Last Friday morning in Mammoth Lakes, California, Mebrahtom (Meb) Keflezighi completed the last serious workout of his nearly two decades-long professional running career. It was a six-mile tempo run at 7,000 feet above sea level, a workout that Keflezighi has done dozens of times while training for marathons. He finished in 29 minutes, six seconds; a 4:51 per mile pace, at lung-searing altitude. Which is not bad at all. “No, not bad,’’ said Meb, on the phone later that day. “It’s good.’’ He paused for a beat, and then added, “But it’s not like I used to do.’’

With that admission, Keflezighi—known far and wide as just Meb— let loose a squeaky, self-repeating laugh. When he was much younger, it was a nervous laugh; now it’s the knowing laugh of a man who has seen everything, and then seen everything again. But just a note of innocence remains, echoing in the air.

Meb is 42 years old, far beyond the customary life span of a world class distance runner, yet just 15 months removed from representing the United States at the Olympic Games for the third time (he finished 33rd in Rio, while fighting stomach problems, slipped and fell approaching the finish line, and then did a few push-ups, which was a very Meb thing to do). On Sunday he will run the 47th New York City Marathon, the last competitive marathon of his career.

It is not likely he will win the race, nor likely that he will contend for the victory. His personal best time of 2:08:37 came three years ago in Boston. He’s run that same, six-mile Mammoth tempo run a full minute faster than he ran it last Friday. There’s not much tread left on the tires.

Yet. Yet, yet, yet: The most important performances of Meb’s career were all unexpected to varying degrees. His Olympic marathon silver medal in Athens in 2004. His New York City Marathon in in 2009. Most of all, his emotional win at Boston in 2014, an American racing home first on Boylston Street, one year after the bombings. And to a lesser extent, his fourth-place finish at the London Olympic marathon in 2012, or his run to make his third Olympic team in 2016, second behind Galen Rupp.

He expects upwards of 70 family members and close friends in New York for his last race. But he is planning to race, not to remember. “I’m putting my foot on the line, and I hope to be competitive,’’ says Meb. “I would like to be an athlete one last time. Maybe top ten. To be on the podium (top three) would be huge. But if I’m struggling to hang on, or I get dropped… I might do some high-fiving [with the spectators]. I’m a person who likes to stay in the moment when I’m racing. But I know it will be emotional.’’

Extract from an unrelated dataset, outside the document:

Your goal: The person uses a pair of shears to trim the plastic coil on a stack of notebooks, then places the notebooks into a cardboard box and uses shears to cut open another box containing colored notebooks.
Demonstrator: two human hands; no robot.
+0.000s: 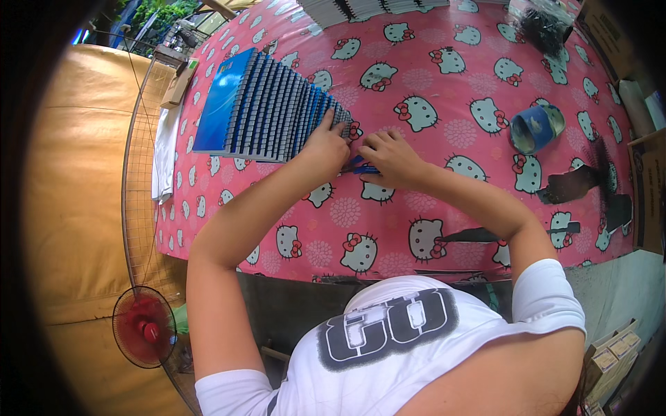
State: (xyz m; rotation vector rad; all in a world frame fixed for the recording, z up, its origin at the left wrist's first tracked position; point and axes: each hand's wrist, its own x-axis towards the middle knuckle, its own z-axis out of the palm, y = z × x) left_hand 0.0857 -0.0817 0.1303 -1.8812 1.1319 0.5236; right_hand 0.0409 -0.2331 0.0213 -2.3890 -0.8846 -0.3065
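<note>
A fanned row of blue spiral-bound notebooks [267, 104] lies on the table, each overlapping the one before, with their wire coils showing. My left hand [328, 143] is at the row's right, near end. Its index finger stretches along the coils and the other fingers curl against the last notebook. Just to the right, my right hand [390, 158] is closed around a small blue-handled tool [362, 166], which looks like pliers or a cutter. Its tip points toward the coil ends beside my left hand. The fingers hide most of the tool.
A pink patterned cloth [423, 69] covers the table. At right stand a blue tape-like roll [534, 130] and dark scraps [569, 185]. More spiral-bound stacks [361, 8] lie at the far edge, with a black plastic-wrapped bundle [542, 31] nearby. A red fan [146, 327] stands at lower left.
</note>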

We are a culture of lists and rankings. The top this and the bottom that. Some lists are fun and some are mean. If you make a list of the best American marathoners in history, Meb is on that list. He is high on that list. But the sport has evolved so much over time, and the event—the marathon—is so capricious as to make hard comparisons almost impossible. Frank Shorter won two Olympic medals and his gold in 1972 helped launch a cultural phenomenon. (But he ran before the true onslaught of East African runners). Ryan Hall and Khalid Khannouchi were the fastest, although Rupp might get them, yet. (But Hall never won a major race; Khanoucchi won four). Bill Rodgers was a machine. Nobody left more on the course than Alberto Salazar. Long ago, there were Buddy Edelen and Johnny Kelley. If you want to put them in order, have at it. You will be right. And wrong. It’s a pointless exercise.

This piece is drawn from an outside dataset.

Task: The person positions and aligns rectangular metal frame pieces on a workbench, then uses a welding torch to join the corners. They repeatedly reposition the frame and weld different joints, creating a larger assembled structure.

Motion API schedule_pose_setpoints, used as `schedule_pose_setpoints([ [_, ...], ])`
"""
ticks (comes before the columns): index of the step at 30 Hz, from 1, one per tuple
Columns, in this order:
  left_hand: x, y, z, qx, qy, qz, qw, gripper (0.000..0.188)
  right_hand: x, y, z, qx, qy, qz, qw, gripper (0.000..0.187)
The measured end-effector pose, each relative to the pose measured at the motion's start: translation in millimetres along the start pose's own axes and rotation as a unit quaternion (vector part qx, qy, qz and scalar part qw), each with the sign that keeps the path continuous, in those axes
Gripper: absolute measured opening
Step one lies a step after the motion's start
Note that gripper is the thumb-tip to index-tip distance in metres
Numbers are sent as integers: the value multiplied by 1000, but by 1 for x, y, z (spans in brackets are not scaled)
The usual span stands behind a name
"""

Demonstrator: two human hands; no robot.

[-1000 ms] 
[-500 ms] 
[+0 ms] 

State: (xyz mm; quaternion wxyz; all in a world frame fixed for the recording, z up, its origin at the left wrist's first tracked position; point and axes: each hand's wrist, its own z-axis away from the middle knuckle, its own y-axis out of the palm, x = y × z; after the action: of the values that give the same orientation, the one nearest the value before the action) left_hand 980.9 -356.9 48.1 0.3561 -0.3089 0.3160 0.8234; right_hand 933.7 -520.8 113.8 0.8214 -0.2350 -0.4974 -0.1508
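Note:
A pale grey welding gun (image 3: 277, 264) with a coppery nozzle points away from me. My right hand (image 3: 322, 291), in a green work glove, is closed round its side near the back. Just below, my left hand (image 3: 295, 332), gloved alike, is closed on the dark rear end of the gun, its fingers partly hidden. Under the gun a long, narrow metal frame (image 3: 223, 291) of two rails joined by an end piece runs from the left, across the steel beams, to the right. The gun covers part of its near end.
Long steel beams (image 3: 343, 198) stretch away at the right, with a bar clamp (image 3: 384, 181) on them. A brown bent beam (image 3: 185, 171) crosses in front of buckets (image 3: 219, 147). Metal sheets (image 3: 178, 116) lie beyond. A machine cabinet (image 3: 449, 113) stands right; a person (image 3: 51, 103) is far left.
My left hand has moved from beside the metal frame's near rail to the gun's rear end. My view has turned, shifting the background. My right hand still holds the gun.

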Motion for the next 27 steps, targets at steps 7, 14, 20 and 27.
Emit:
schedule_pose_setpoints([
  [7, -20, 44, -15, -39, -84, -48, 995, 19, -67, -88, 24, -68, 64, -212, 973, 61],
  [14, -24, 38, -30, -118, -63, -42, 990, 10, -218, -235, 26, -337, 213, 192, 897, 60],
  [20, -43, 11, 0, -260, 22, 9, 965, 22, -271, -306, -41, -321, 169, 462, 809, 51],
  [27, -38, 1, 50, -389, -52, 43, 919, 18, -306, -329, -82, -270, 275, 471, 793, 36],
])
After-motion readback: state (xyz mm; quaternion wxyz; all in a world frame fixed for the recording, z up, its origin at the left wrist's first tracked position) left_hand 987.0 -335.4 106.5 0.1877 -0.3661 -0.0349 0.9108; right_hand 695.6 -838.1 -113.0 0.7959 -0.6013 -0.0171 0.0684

Meb Keflezighi is the only runner—male or female—in history, to have won the New York City Marathon, the Boston Marathon and an Olympic marathon medal. That stat is both awesome and quirky. But it’s more awesome than quirky. His Boston win was among the most uplifting moments in running history. His Olympic medal was the first by an American male in the marathon since Shorter’s silver in 1976, and one of the watershed moments on the timeline that traces the restoration of U.S. significance in worldwide distance running. He stands alongside Shorter as the most important marathon runner in American history.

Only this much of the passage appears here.